Problem to work on:
All of the data below should be set down again verbatim, without any images.

Supplied data:
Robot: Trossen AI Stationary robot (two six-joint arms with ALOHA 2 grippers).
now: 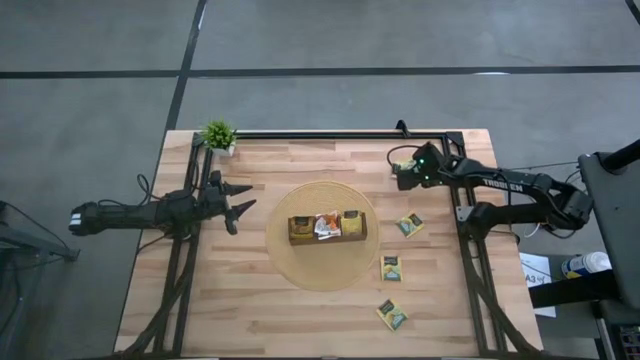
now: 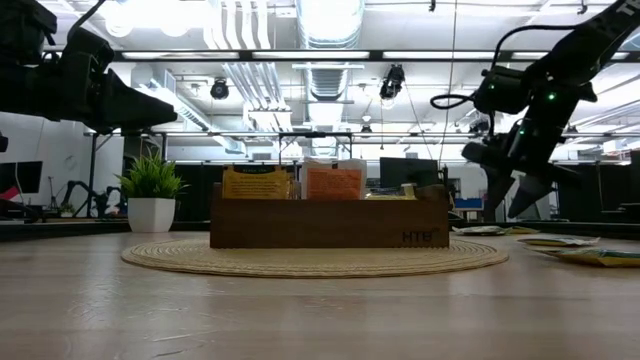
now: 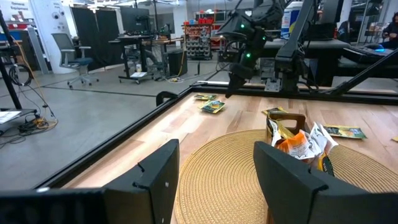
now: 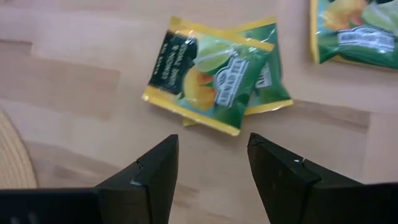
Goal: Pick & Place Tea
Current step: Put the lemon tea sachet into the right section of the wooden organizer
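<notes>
Two dark green-and-yellow tea sachets (image 4: 214,74) lie flat and overlapping on the table near its far right corner, with a third sachet (image 4: 354,31) beside them. My right gripper (image 4: 211,155) hovers just above the pair, open and pointing down (image 2: 512,205), touching nothing. The brown wooden tray (image 1: 328,228) sits on a round woven mat (image 1: 300,265) and holds upright yellow (image 2: 256,183) and orange-and-white (image 2: 334,182) sachets. Three more sachets (image 1: 410,225), (image 1: 392,268), (image 1: 392,315) lie flat right of the mat. My left gripper (image 1: 238,200) waits open, left of the mat, off the table.
A small potted plant (image 1: 218,135) stands at the table's far left corner. A black frame rail (image 1: 320,134) runs along the far edge, close behind my right gripper. Bare wood lies on the near side of the mat (image 1: 250,310).
</notes>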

Result of the exercise:
Robot: Trossen AI Stationary robot (two six-joint arms with ALOHA 2 grippers).
now: 
now: 
now: 
now: 
Goal: Pick & Place Tea
Current step: Put the lemon tea sachet into the right section of the wooden organizer
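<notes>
Two dark green-and-yellow tea sachets (image 4: 214,74) lie flat and overlapping on the table near its far right corner, with a third sachet (image 4: 354,31) beside them. My right gripper (image 4: 211,155) hovers just above the pair, open and pointing down (image 2: 512,205), touching nothing. The brown wooden tray (image 1: 328,228) sits on a round woven mat (image 1: 300,265) and holds upright yellow (image 2: 256,183) and orange-and-white (image 2: 334,182) sachets. Three more sachets (image 1: 410,225), (image 1: 392,268), (image 1: 392,315) lie flat right of the mat. My left gripper (image 1: 238,200) waits open, left of the mat, off the table.
A small potted plant (image 1: 218,135) stands at the table's far left corner. A black frame rail (image 1: 320,134) runs along the far edge, close behind my right gripper. Bare wood lies on the near side of the mat (image 1: 250,310).
</notes>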

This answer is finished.